**To do:**
The listing below holds a line with "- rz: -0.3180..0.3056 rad" and a later line with "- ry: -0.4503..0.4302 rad". Write out those two lines and every line between them, exactly, and nothing else.

**Task inputs:**
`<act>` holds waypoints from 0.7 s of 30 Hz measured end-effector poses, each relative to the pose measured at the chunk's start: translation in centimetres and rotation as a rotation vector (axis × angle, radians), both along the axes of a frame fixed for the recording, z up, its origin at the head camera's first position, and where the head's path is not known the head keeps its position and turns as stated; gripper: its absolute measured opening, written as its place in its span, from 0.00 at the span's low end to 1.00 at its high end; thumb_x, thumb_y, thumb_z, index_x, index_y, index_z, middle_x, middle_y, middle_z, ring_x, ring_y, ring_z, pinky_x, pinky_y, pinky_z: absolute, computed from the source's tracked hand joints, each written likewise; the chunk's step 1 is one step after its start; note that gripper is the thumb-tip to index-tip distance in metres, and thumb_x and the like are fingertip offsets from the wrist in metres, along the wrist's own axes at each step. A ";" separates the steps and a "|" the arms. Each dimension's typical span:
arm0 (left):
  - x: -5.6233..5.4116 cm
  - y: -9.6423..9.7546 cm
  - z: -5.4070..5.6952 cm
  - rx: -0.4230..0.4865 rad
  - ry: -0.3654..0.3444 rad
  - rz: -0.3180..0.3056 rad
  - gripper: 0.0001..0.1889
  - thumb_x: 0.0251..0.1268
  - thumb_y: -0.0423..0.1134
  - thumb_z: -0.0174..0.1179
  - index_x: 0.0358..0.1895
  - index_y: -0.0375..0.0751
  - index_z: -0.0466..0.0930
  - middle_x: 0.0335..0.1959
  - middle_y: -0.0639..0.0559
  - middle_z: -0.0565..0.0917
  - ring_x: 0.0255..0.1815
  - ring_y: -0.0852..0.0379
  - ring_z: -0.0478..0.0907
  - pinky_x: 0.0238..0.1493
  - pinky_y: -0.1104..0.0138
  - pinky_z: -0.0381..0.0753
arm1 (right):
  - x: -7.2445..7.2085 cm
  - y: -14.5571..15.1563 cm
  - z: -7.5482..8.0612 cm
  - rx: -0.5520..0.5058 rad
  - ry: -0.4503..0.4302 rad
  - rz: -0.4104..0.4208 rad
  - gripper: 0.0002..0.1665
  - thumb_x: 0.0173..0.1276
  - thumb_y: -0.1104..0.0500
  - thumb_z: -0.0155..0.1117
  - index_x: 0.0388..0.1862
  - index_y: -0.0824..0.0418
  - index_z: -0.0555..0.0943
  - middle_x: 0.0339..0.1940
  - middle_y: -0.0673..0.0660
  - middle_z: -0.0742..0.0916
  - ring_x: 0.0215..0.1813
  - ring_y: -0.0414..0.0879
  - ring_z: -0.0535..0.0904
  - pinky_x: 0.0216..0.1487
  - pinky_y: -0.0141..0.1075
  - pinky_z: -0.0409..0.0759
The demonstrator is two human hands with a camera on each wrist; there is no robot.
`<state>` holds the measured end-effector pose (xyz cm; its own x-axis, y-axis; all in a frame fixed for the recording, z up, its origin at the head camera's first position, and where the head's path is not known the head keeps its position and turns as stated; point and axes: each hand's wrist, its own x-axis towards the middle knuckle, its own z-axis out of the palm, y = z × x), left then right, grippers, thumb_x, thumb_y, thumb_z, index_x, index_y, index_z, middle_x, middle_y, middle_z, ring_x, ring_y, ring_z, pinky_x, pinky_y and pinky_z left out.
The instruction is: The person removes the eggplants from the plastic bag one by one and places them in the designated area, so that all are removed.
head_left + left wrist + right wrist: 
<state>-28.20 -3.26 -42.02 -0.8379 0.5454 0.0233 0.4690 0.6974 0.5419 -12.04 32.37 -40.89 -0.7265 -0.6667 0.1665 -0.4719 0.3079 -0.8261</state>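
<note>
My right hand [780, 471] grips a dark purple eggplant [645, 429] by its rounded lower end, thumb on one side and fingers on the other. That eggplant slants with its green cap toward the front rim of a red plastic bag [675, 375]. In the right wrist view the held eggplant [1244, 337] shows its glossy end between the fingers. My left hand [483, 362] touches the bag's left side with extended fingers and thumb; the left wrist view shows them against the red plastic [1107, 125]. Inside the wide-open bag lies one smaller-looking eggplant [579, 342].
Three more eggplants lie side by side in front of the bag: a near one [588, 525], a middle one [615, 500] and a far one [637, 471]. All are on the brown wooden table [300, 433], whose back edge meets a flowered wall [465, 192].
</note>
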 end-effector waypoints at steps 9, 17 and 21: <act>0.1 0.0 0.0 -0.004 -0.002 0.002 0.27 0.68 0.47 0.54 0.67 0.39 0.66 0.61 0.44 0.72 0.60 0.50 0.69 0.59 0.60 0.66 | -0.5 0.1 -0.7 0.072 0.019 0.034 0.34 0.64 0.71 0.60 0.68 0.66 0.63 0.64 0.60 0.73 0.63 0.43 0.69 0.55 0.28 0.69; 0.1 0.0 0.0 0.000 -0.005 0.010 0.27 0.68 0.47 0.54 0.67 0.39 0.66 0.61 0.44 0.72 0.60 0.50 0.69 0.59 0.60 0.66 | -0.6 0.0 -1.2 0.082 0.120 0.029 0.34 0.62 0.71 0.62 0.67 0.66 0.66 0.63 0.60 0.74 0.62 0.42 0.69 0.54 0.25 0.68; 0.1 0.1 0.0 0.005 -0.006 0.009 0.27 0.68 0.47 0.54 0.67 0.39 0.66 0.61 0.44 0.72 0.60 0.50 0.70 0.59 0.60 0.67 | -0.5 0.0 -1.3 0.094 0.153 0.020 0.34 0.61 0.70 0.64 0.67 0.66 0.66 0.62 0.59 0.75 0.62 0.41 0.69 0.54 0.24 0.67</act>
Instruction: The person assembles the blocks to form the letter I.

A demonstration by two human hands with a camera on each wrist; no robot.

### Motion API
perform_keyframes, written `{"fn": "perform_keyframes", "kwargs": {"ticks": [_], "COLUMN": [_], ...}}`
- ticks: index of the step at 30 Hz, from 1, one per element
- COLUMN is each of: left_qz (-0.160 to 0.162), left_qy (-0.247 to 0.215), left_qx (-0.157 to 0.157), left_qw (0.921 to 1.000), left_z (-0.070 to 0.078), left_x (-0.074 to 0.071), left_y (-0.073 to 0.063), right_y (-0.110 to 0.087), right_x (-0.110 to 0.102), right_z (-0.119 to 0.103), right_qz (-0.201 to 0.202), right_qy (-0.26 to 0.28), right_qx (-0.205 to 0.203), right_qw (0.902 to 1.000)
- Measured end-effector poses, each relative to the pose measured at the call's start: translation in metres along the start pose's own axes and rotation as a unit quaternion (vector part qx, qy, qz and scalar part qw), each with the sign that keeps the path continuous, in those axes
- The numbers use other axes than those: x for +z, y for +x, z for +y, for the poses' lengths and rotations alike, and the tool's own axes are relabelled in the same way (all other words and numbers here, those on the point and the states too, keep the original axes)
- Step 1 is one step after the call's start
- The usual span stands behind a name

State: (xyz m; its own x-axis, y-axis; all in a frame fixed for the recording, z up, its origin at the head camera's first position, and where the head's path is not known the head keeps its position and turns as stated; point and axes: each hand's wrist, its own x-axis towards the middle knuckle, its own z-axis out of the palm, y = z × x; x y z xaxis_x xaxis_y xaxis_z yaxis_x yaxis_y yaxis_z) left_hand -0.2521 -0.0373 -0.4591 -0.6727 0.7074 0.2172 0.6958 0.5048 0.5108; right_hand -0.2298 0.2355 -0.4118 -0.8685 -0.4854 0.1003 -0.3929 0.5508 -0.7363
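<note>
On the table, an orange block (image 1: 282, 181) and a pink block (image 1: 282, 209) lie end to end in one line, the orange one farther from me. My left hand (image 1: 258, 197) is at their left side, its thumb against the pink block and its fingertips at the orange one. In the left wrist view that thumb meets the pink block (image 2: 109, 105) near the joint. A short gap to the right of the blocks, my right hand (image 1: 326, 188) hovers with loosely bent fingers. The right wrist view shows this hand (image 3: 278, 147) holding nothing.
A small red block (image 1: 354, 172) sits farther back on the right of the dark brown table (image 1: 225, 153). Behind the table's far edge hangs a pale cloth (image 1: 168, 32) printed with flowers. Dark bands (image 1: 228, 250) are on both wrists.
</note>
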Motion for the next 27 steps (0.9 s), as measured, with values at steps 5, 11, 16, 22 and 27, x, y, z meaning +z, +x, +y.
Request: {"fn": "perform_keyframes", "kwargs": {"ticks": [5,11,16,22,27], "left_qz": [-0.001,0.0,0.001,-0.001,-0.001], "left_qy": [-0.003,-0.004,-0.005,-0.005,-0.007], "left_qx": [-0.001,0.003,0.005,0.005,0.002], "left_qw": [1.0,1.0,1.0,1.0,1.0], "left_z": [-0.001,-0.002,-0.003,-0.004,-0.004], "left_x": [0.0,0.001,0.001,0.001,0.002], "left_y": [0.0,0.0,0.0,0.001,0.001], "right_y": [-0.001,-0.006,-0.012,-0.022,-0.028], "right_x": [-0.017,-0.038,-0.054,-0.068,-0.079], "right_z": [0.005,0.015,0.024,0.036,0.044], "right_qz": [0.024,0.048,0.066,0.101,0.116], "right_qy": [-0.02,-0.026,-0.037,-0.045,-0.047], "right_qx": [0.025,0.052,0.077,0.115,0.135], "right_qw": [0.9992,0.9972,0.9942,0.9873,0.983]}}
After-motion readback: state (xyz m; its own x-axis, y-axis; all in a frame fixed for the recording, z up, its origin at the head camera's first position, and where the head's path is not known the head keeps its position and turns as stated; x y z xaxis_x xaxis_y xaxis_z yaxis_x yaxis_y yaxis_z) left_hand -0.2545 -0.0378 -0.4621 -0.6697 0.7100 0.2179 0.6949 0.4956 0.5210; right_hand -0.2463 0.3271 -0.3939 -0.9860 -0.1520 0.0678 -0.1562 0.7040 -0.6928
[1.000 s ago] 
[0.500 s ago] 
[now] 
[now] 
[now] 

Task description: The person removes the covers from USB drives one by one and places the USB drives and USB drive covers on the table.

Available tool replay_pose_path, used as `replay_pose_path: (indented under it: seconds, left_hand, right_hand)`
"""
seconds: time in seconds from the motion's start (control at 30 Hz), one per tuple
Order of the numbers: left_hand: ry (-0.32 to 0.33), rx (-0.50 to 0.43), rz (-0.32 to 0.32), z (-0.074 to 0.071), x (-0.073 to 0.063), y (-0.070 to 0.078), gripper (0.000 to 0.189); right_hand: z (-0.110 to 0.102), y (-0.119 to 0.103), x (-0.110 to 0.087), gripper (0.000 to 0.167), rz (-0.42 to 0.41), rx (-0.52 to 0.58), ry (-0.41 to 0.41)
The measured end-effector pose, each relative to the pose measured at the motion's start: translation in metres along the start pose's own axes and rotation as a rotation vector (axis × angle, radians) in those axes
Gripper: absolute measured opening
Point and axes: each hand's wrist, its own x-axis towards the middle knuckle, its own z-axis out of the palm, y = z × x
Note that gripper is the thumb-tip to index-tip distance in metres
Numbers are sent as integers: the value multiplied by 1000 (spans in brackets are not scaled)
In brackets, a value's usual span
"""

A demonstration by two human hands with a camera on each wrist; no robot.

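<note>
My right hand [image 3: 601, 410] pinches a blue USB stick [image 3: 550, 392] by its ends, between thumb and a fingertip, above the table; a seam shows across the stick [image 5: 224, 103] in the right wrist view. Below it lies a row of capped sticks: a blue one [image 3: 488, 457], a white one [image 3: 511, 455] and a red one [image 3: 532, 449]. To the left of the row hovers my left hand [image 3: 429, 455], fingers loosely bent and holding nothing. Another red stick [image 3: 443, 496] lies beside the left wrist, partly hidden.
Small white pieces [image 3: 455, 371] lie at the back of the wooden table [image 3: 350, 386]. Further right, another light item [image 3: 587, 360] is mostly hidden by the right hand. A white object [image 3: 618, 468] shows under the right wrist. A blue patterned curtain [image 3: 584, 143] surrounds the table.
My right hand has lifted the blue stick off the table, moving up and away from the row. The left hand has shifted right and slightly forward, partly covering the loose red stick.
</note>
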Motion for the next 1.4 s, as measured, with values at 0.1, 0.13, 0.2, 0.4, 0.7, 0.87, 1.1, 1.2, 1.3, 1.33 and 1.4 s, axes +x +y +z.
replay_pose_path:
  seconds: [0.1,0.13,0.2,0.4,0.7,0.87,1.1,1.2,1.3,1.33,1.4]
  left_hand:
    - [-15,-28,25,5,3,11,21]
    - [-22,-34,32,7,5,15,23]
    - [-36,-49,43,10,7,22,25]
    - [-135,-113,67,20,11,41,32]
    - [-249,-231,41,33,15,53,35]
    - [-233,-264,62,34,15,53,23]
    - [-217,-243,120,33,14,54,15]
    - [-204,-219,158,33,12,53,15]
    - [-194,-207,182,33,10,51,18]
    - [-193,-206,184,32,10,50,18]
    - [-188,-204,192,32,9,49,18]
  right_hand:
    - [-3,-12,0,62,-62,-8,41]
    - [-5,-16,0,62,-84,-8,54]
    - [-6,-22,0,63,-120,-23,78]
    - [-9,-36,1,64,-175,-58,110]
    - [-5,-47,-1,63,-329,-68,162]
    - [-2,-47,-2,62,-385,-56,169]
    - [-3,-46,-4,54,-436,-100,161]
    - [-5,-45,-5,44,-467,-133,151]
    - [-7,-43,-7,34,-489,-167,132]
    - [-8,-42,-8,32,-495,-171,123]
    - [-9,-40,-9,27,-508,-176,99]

**Exercise response:**
  - rz: -0.3180..0.3056 rad
  - gripper: 0.0001..0.1889
  - thumb_x: 0.0251..0.1268
  - thumb_y: -0.0423..0.1134
  - thumb_z: -0.0174..0.1179
  - index_x: 0.0358..0.1895
  - index_y: -0.0375..0.0751
  - index_z: -0.0466..0.0930
  - middle_x: 0.0335..0.1959
  - middle_y: -0.0639..0.0559
  - middle_z: -0.0565..0.0917
  - ring_x: 0.0255..0.1815
  - ring_y: -0.0852..0.0379
  - ring_z: -0.0478..0.0907
  - pinky_x: 0.0238..0.1493
  - pinky_y: -0.1104..0.0138
  - pinky_z: -0.0381..0.0753
arm1 (right):
  - x: -7.2445..7.2085 cm
  - y: -14.5571..15.1563 cm
  - z: -7.5482..8.0612 cm
  - rx: -0.5520..0.5058 rad
  - ry: -0.4503..0.4302 rad

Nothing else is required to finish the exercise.